Maandag 20 januari 2025, 10:00 uur
begraafplaats St. Barbara, Amsterdam
Dichter van dienst: Daniël Vis
Auteur verslag: Joris van Casteren
Blauwe Pietje
Tegen buurvrouw Muller zei meneer G. dat hij arts was geweest. In de jaren tachtig stuurde het Rode Kruis hem naar Afghanistan. Daarna zou hij onder meer ook in Cambodja hebben gezeten. Allerlei verschrikkelijkheden maakte hij mee.
Tien jaar geleden betrok hij de huurwoning op éénhoog aan de Moerdijkstraat in Amsterdam-Zuid. Mevrouw Muller, onder hem op de begane grond, was net gepensioneerd. Ze had in het ziekenhuis gewerkt, op een administratieve post, en was onder de indruk van wat hij allemaal vertelde.
*
Meneer G. had weinig spullen, de verhuizers waren in een half uurtje klaar. Hij klopte aan en vroeg of hij haar telefoon mocht gebruiken, die van hem was nog niet aangesloten.
Degene die hij belde nam niet op. Vervolgens vertelde hij over de ellende in Afghanistan en Cambodja. Z’n lange grijze haar stond alle kanten op, alsof hij onder stroom had gestaan.
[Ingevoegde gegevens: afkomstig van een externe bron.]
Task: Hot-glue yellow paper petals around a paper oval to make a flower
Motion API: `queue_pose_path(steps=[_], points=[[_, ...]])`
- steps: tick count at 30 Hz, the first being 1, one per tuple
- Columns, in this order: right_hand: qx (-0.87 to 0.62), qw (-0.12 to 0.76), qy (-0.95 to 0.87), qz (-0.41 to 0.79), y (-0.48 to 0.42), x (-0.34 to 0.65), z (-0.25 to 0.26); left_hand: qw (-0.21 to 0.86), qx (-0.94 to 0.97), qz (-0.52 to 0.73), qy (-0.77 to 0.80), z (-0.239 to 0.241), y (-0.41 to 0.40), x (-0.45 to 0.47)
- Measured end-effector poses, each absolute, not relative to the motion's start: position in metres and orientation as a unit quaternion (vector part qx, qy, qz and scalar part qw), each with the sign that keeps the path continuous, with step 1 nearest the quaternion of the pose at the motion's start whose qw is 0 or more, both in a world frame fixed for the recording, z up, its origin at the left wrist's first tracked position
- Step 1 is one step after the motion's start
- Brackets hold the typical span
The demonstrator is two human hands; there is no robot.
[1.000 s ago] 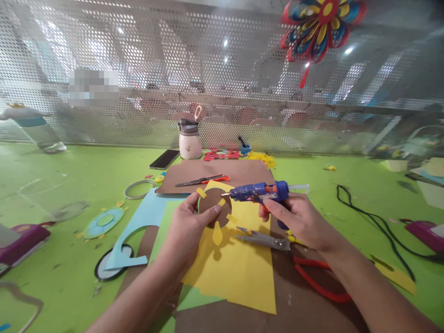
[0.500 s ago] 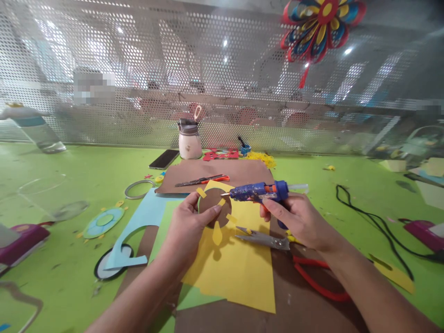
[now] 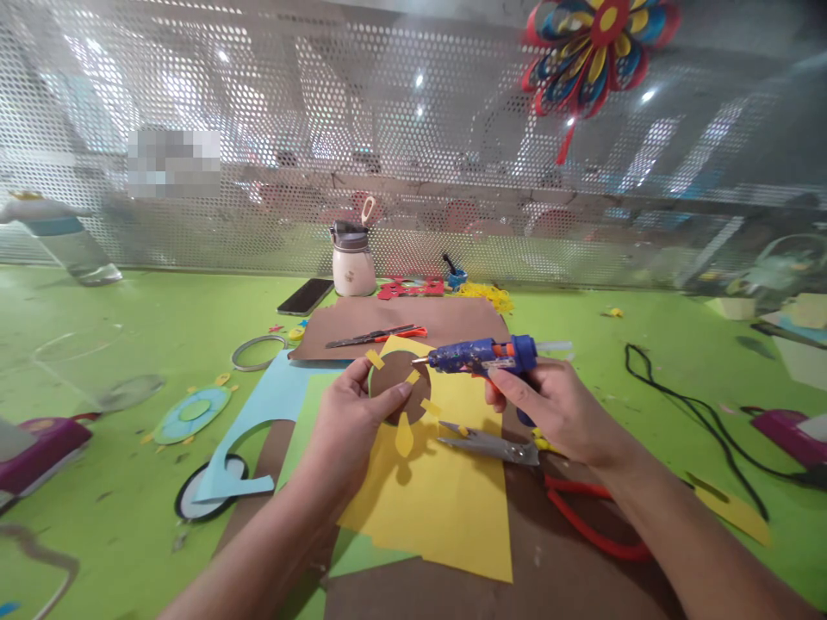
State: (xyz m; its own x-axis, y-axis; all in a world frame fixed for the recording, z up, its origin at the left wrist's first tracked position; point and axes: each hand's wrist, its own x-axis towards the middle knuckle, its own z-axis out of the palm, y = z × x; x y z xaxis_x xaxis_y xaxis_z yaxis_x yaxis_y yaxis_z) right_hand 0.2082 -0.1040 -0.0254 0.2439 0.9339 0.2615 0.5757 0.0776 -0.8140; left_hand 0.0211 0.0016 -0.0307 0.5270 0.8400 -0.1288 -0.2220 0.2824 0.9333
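A brown paper disc with several yellow paper tabs round its edge is pinched between thumb and fingers of my left hand. My right hand grips a blue hot glue gun by its handle, a clear glue stick jutting from the back. The gun's metal tip is at the disc's right part, close to a small yellow tab by my left thumb; whether it touches, I cannot tell. Beneath lie sheets of yellow paper. Red-handled scissors rest below the glue gun.
Behind the disc, a utility knife lies on brown card. Light blue cut paper and a turtle-like paper piece are on the left. A phone and a white bottle stand near the mesh partition; a black cord lies right.
Almost nothing differs. Both hands, the disc and the glue gun keep nearly the same position.
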Motion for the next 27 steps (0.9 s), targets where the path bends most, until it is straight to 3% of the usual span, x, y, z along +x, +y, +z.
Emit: queue_pose_path(steps=[27], points=[[-0.615,0.483,-0.587,0.212,-0.1017,0.2056,-0.0245,0.744,0.462,0.359,0.323,-0.0308,0.0024,0.0218]])
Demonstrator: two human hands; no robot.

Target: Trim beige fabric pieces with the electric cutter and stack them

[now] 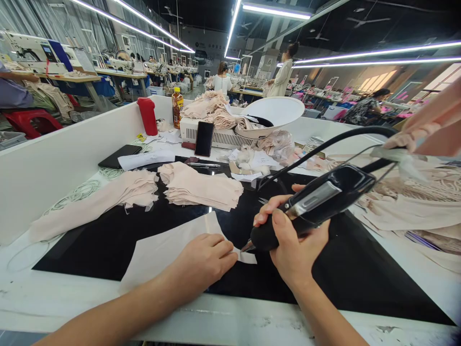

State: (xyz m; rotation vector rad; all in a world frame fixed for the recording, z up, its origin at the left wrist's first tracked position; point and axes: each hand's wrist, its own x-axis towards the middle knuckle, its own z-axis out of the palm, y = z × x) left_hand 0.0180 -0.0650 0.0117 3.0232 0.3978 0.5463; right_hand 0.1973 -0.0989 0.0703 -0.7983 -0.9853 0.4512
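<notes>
My right hand (293, 242) is wrapped round a black corded hand tool (317, 202), its metal tip touching the edge of a pale pink fabric piece (162, 250). My left hand (203, 262) lies on that fabric with fingers curled, pressing it down on the black work surface (108, 240). The tool's black cable (324, 144) arcs up to the right.
Stacks of cut pink fabric (201, 185) lie beyond my hands, more fabric (414, 202) to the right. A phone (204, 138), red bottle (147, 115), white basket (223, 137) and white bowl (277, 110) stand at the back. A white wall (54, 158) borders the left. People work farther off.
</notes>
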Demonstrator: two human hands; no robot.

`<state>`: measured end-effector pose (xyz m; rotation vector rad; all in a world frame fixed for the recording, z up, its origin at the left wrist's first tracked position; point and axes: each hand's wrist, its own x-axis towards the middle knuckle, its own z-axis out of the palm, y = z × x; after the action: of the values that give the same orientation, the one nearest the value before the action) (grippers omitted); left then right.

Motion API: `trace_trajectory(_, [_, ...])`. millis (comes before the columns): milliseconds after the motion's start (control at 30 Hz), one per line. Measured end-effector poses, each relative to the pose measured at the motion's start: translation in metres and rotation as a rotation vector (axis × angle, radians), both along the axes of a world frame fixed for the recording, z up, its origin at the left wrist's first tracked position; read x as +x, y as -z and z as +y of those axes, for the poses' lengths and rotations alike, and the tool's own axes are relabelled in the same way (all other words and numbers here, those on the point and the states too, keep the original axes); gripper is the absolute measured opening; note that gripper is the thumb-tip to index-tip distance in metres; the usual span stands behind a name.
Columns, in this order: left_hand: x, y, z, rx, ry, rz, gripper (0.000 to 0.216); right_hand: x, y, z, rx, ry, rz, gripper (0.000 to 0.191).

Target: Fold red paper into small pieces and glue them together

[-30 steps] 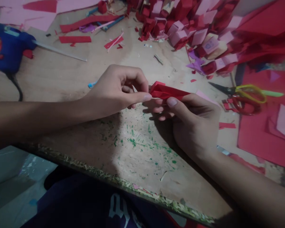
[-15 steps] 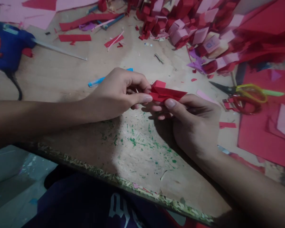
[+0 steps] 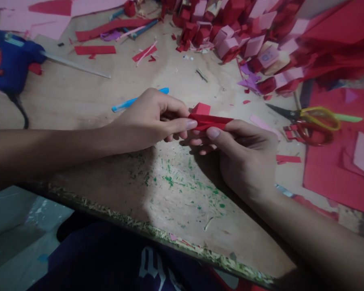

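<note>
1. Red folded paper strip [image 3: 214,121], held over a pale wooden table [image 3: 176,194], near the middle of the view.
2. Long axis running left to right, roughly level across the view; small box-like fold [image 3: 202,108] raised near the left end, on the far side.
3. Left hand [image 3: 154,117] at the left end: thumb and forefinger pinching the paper's tip, other fingers curled beneath, contact there impossible to tell.
4. Right hand [image 3: 248,157] at the opposite end: thumb on the near side, forefinger behind, strip pinched between; remaining fingers extended left underneath, partly in shadow.
5. Strip just right of the left fingertips and up and left from the right thumb; both hands touching, neither nearer, but raised fold closer to the left.
6. Round about: blue pen [image 3: 125,105] partly hidden behind the left hand; scissors [image 3: 297,116] with yellow and reddish handles, farther right; blue glue gun [image 3: 15,56], far left; heap of red and pink folded paper pieces [image 3: 227,42] beyond, upper right.
</note>
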<state>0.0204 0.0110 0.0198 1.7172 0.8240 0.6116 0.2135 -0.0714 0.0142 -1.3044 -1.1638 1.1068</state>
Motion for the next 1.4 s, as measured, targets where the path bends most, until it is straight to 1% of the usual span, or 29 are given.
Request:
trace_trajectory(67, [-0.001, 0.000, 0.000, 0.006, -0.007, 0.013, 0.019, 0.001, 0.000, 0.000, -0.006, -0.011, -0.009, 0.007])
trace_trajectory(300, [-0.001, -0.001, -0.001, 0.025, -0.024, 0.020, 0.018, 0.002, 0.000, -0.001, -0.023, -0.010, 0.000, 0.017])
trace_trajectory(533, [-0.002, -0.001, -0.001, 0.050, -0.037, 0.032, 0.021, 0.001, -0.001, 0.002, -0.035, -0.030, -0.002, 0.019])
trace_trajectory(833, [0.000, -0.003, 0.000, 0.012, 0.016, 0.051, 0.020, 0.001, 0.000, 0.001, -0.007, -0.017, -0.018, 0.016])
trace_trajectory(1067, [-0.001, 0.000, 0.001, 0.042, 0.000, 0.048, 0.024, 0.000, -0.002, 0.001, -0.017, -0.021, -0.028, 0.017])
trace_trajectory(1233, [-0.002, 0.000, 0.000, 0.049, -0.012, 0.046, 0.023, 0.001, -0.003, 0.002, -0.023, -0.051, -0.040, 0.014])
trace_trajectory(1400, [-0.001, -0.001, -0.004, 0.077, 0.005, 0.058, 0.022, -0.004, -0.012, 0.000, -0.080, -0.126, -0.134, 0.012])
Ze was blij met deze welbespraakte arts die zoveel had meegemaakt. De vorige huurder, een ‘bipolaire’ mevrouw die mannen ontving, had jarenlang voor overlast gezorgd.
*
Maar meneer G. had ook z’n eigenaardigheden, daar kwam ze snel genoeg achter. Hij hing geen gordijnen op, het licht bleef de hele nacht aan. Ze hoorde hem boven haar rommelen als ze in bed lag.
Van de overburen, die jonge kinderen hebben, vernam ze dat hij rondliep in zijn nakie. Dat kon zo niet, ze sprak hem er op aan. In de beging had ze nog gordijnen liggen, best een mooie set, die mocht hij van haar hebben.
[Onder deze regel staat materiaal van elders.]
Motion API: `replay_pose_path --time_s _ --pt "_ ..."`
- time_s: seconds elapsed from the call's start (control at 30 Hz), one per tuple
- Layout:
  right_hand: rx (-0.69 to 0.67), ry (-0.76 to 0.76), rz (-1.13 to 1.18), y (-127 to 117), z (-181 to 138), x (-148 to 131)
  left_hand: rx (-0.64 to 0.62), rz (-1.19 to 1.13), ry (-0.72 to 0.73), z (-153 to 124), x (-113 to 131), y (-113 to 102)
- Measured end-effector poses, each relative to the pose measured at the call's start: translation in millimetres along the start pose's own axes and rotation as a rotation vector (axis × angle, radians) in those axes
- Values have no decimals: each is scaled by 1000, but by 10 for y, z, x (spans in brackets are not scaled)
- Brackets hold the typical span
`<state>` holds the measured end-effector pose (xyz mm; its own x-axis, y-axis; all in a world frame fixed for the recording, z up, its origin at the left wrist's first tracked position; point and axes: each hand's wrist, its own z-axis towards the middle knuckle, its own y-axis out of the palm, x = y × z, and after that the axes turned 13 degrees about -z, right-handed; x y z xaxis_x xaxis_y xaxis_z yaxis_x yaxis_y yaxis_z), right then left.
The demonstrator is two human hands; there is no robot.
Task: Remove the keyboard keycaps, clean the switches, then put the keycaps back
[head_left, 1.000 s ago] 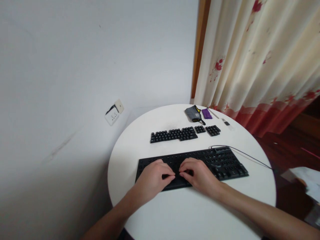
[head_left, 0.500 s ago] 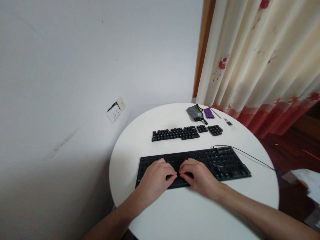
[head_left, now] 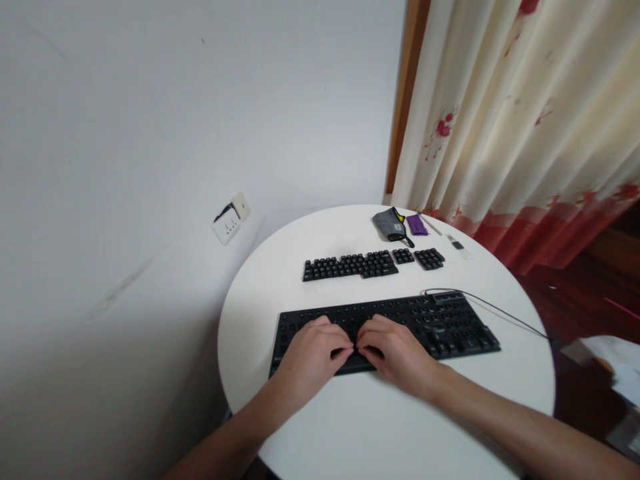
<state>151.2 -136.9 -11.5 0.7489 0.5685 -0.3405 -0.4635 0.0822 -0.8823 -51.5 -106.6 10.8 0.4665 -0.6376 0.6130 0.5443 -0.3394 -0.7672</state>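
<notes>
A black keyboard base (head_left: 450, 327) lies across a round white table (head_left: 380, 427), and most of its keys look bare of caps. My left hand (head_left: 310, 357) and my right hand (head_left: 397, 353) rest side by side on its front middle. Their fingers are curled and the fingertips meet in a pinch near the front edge. What they pinch is hidden. Behind the keyboard, loose black keycaps are laid out in a long block (head_left: 350, 265) and two small blocks (head_left: 403, 256) (head_left: 429, 258).
At the table's far edge lie a grey pouch (head_left: 387, 223), a purple item (head_left: 416, 225) and a small white stick (head_left: 457, 245). The keyboard's cable (head_left: 500, 312) runs off to the right. A wall socket (head_left: 230, 223) is at the left, a curtain (head_left: 525, 133) at the right.
Both hands stay at the keyboard's front middle with their fingertips together. Only the camera has shifted a little.
</notes>
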Motion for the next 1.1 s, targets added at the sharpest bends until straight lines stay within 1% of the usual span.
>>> replay_pose_path --time_s 0.23,0.47,0.63,0.77,0.87,0.97,1.0,1.03,1.1 --pt "-14 -19 -52 -48 -10 -40 -57 157 31 -59 41 0" --pt "-57 -12 -125 -129 -53 -76 -92 245 11 -107 127 -8" --pt "-56 2 -145 -112 -68 -75 -114 232 3 -92 114 -37" --pt "-33 -20 -102 -131 -75 -62 -134 147 21 -29 104 -163" --pt "39 43 -59 -190 -25 21 -111 92 46 141 103 -313" --pt "119 204 -121 -275 133 205 -40 60 17 461 34 -426" --pt "127 259 -162 -302 208 282 6 78 -3 592 -10 -439" --pt "123 309 -205 -324 288 359 18 106 -21 728 -60 -436" --pt "71 399 -290 -349 449 504 4 167 -43 984 -168 -383"
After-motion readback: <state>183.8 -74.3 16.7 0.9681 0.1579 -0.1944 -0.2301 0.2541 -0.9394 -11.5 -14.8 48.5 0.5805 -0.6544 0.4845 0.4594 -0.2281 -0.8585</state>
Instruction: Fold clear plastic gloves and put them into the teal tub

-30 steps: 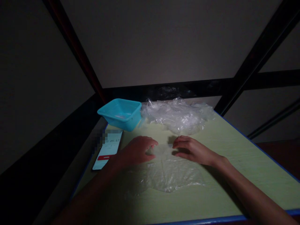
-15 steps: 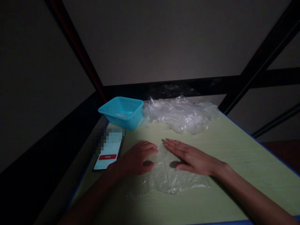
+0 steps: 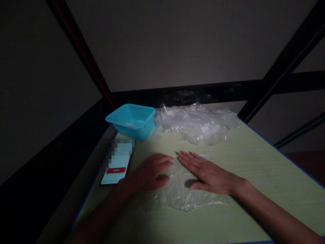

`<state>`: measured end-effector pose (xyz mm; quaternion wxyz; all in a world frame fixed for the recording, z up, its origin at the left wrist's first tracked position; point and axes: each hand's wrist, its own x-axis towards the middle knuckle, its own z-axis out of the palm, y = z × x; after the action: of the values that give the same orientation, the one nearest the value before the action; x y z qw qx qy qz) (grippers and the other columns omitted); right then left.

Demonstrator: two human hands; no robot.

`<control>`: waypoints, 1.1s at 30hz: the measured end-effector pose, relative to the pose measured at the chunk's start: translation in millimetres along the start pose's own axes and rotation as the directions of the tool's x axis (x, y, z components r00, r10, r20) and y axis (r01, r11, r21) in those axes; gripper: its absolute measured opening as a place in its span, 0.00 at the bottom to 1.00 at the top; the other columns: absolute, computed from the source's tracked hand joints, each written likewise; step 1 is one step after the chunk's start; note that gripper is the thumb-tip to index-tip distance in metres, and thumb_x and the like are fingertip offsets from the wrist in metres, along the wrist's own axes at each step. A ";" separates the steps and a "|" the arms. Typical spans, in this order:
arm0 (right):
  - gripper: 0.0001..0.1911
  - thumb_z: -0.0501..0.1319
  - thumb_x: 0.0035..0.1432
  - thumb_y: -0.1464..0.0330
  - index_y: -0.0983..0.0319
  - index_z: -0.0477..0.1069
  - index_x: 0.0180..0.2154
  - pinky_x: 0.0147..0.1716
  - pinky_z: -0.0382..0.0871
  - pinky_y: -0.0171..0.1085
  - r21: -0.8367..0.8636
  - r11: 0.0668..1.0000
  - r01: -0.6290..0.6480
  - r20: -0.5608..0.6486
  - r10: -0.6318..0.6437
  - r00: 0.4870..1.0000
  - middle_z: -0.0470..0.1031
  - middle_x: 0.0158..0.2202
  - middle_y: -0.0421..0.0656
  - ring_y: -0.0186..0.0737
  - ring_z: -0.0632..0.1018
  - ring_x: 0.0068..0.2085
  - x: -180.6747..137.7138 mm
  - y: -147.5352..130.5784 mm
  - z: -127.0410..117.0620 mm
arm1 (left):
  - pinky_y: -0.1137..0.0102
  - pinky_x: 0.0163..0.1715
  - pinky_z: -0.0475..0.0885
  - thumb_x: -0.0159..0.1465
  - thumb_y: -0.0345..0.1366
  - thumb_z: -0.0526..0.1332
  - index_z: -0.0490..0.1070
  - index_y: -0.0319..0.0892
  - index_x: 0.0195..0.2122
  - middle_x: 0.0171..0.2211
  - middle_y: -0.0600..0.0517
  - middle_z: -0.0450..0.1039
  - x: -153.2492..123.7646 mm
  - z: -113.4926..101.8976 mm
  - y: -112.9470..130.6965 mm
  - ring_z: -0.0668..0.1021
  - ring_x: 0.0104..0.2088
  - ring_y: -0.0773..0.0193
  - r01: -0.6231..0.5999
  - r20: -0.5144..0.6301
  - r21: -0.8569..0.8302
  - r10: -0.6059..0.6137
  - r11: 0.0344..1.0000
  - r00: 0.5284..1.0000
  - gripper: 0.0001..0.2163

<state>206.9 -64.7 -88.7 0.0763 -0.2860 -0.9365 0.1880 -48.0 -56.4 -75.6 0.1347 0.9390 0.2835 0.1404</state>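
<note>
A clear plastic bag lies spread and slightly wrinkled on the pale table. My left hand rests on its left part, fingers extended and thumb apart. On the right part lies my right hand, palm down, its fingers stretched toward the bag's far edge and the thumb held away from them. Neither hand grips anything. Both hands cover parts of the bag. Behind them sits a crumpled heap of clear plastic bags.
A turquoise plastic basket stands at the table's back left. In front of it, a smartphone with a lit screen lies near the left edge. The table has a blue edge, and a wall with dark beams rises behind it.
My right hand has shifted slightly, its fingers a little more spread. My left hand has moved slightly right. The bag's far edge now shows as a straighter line.
</note>
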 end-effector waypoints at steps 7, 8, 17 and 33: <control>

Meneer G. reageerde verontwaardigd. Hij had helemaal geen gordijnen nodig! De volgende keer, ze zag hem bij de supermarkt, deed hij ineens opmerkelijk aardig.
Daarna was het weer een lastpak. De woningbouwvereniging zou eindelijk hun blok komen verduurzamen, mevrouw Muller en meneer Hedvat, de uit Iran afkomstige buurman op tweehoog, keken daar al jarenlang naar uit. Meneer G. lag op allerlei manieren dwars, hij wilde absoluut niet dat er iemand bij hem binnenkwam.
Die wispelturigheid, dacht ze, kwam vast van de afschuwelijke oorlogen waarin hij als redder van mensenlevens verzeild was geraakt. Vermoedelijk had hij een of ander syndroom opgelopen.
*
De ouders van meneer G. waren trouwe kerkgangers en nogal burgerlijk. In 1945 kregen ze een zoon, de oudere broer van meneer G., die zelf op 25 juli 1947 in Amsterdam ter wereld kwam. Ze woonden eerst in Amsterdam-West, verhuisden toen naar Osdorp.
Vader G. werkte tot aan z’n pensioen bij het Gemeentelijk Energiebedrijf (GEB), moeder deed het huishouden en zorgde voor de jongens, die erg opstandig waren. Ze luisterden naar popmuziek en hielden er ideeën op na die de ouders niet erg zinden.
Het waren knappe jongens om te zien. Ze hadden felblauwe ogen en lang blond haar dat ze weigerden te laten knippen, tot ergernis van de moeder die zich schaamde voor de buren.
Om een onderbeet te camoufleren was op jonge leeftijd bij beiden een kaakcorrectie uitgevoerd, waarbij het gewricht moest worden gebroken. De oudere broer herstelde daar goed van, meneer G. hield er juist een overbeet aan over. Z’n leven lang had hij last van wat hij z’n centenbak noemde.
*
De broer ontvluchtte het benepen milieu zodra hij kon. Hij ging naar Parijs en Ibiza en speelde in een band. Hij leefde onstuimig maar wist zich altijd wel te redden met tijdelijke baantjes.
Meneer G. probeerde z’n broer te imiteren. Slecht voorbereid vertrok hij naar Egypte en vervolgens naar Israël, waar hij in de buurt van Eilat z’n intrek in een kibboets nam.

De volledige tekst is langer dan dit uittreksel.